Un dirigeant paysan dans le viseur de la justice

Vicente Salazar fait l'objet de poursuites en lien avec l'organisation des barrages. La justice bolivienne a également accepté des plaintes visant d'autres figures de la contestation, dont l'ancien président Evo Morales et le responsable syndical Mario Argollo, accusés d'avoir encouragé les blocages. La fédération Túpac Katari a dénoncé une « criminalisation » de la protestation sociale.

Des semaines de blocages et une économie à genoux

Le pays traverse l'une de ses pires crises économiques depuis des décennies. À l'origine de la colère : la suppression, fin 2025, des subventions aux carburants, qui a fait flamber les prix et nourri une pénurie d'essence et de devises. Pendant près de deux mois, des barrages routiers ont bloqué la circulation, provoquant des pénuries de nourriture, de médicaments et de carburant à travers le pays.

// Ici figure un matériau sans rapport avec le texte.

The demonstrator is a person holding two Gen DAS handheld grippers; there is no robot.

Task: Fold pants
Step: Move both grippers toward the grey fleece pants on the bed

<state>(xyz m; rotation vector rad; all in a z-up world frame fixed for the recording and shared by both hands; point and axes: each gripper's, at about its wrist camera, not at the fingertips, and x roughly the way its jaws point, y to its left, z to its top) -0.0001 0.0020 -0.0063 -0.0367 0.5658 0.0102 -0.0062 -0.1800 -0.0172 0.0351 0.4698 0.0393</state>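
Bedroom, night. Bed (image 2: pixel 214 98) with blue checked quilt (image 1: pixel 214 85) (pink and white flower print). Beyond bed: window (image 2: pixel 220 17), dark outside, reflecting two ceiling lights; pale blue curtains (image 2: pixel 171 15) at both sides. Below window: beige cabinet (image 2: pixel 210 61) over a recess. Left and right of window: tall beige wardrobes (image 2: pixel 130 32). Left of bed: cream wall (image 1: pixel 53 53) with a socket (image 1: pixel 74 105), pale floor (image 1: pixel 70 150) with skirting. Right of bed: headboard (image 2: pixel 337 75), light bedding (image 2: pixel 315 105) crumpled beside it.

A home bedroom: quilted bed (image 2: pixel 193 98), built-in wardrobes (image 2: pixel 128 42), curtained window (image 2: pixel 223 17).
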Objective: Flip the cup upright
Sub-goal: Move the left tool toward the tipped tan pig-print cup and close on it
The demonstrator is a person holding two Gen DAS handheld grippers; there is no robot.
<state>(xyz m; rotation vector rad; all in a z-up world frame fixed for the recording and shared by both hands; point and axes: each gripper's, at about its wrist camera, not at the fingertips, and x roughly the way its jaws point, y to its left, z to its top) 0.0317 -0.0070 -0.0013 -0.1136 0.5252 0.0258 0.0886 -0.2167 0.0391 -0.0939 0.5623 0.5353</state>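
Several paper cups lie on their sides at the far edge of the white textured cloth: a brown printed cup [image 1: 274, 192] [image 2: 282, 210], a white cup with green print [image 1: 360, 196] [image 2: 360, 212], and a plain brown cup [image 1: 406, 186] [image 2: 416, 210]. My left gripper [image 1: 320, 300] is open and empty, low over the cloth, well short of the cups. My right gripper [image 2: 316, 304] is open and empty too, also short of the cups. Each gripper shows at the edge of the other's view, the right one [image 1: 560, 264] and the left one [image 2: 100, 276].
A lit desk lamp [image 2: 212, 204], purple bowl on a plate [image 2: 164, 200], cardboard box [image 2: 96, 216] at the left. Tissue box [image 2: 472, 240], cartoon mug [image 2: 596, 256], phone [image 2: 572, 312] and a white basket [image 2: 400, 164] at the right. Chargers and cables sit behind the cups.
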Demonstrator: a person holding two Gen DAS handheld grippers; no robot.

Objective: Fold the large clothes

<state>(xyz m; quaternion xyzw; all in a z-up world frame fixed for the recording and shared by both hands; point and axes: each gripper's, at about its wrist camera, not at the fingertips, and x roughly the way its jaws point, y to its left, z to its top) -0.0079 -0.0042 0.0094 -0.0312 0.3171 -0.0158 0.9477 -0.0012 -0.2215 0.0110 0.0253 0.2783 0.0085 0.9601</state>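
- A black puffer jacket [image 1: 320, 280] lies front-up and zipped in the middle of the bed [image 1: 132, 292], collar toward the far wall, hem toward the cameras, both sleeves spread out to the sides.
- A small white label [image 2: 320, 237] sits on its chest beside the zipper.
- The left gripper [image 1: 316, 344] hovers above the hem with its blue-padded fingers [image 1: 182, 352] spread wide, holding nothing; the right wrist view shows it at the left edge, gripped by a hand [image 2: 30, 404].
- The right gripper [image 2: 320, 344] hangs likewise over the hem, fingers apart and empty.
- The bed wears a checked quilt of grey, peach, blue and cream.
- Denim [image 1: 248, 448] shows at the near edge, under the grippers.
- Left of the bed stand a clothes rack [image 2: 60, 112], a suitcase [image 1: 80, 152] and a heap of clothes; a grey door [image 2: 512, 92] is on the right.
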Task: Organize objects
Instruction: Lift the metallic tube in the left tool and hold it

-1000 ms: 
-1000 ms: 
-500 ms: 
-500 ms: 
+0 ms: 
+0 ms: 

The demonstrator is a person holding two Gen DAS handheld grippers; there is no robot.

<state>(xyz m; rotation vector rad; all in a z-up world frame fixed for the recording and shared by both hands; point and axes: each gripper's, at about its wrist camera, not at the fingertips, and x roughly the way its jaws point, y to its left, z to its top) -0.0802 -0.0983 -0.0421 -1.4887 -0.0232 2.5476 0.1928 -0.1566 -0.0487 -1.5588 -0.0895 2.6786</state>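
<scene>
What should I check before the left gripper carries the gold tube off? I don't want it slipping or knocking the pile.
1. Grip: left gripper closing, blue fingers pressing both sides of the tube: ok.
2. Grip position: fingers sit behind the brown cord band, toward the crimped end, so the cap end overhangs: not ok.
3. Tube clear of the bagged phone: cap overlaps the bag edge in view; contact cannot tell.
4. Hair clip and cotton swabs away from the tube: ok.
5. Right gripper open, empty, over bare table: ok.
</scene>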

Le bilan humain est lourd : selon les organisations de défense des droits et la presse locale, une vingtaine de personnes ont perdu la vie au cours des manifestations et des affrontements, certaines faute d'avoir pu être évacuées à temps, les routes étant coupées.

Un pouvoir sous pression

Élu en octobre 2025, le président Rodrigo Paz a décrété l'état d'urgence le 20 juin, donnant à l'armée les moyens de dégager les axes bloqués. Mais si les routes ont été rouvertes, la crise de fond, elle, demeure : les manifestants réclament toujours le rétablissement des subventions, des hausses de salaires et, pour une partie d'entre eux, le départ du chef de l'État.

L'arrestation de Vicente Salazar marque une nouvelle étape dans l'épreuve de force. Elle risque, préviennent ses soutiens, de raviver une contestation que le pouvoir peine à éteindre, dans un pays andin durablement fragilisé.